Early fetal reduction to twin versus prophylactic cervical cerclage for triplet pregnancies conceived with assisted reproductive techniques

2018 
Abstract Objective To compare the obstetric outcomes of triplet gestations managed by early fetal reduction to twins with those managed by prophylactic cervical cerclage in women conceived with assisted reproductive techniques (ART). Materials and methods Retrospective study of the pregnancy and neonatal outcomes of trichorionic triplet gestations achieved by ART and managed either by early transvaginal fetal reduction to twins (n = 53) or by prophylactic placement of cervical cerclage (n = 65). Results The pregnancy duration was significantly longer with fetal reduction and the incidences of delivery before 34 and 32 weeks gestational age were significantly lower with fetal reduction. Both miscarriage and live birth rates were comparable in the two groups.
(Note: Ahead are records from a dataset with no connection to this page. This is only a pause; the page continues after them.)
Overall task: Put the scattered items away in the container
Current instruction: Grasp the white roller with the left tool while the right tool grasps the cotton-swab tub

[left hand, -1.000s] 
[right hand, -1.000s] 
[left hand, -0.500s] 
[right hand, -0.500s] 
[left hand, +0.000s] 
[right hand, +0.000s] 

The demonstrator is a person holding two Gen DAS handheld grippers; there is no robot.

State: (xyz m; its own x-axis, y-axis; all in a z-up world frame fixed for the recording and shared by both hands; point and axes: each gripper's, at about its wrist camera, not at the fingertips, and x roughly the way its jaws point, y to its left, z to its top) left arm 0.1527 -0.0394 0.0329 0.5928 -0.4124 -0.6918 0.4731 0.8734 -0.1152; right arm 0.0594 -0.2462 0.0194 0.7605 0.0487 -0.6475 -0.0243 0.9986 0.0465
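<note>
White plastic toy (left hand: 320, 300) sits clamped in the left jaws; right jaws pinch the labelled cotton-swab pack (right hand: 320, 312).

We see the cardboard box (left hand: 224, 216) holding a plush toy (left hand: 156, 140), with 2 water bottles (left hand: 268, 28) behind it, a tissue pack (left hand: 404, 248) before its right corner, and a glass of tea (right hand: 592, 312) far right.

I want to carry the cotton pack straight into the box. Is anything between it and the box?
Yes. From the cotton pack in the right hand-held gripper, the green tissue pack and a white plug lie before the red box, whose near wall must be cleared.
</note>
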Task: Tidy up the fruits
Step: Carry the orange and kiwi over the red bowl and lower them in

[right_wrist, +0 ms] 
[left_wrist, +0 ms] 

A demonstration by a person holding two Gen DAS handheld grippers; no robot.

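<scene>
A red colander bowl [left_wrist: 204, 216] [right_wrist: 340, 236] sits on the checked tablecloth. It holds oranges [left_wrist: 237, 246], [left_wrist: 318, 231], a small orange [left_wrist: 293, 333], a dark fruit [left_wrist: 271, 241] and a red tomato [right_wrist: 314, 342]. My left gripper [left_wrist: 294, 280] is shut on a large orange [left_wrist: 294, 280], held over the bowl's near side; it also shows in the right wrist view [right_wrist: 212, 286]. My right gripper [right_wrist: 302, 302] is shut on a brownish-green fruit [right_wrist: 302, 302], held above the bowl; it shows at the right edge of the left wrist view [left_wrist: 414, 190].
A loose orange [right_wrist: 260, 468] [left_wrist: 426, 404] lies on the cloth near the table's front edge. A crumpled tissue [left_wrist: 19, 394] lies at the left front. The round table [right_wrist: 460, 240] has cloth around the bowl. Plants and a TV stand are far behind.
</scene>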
The incidences of very low birth weight (VLBW), neonatal respiratory distress syndrome (RDS), admission to neonatal intensive care unit (NICU) and early neonatal death (END) were significantly lower with fetal reduction. Conclusion Early transvaginal reduction of triplets to twins leads to improved obstetric outcomes as it decreases prematurity and its related neonatal morbidities and mortality without increase in the miscarriage rate. Early fetal reduction seems to be better than continuation of triplet pregnancies with prophylactic placement of cervical cerclage.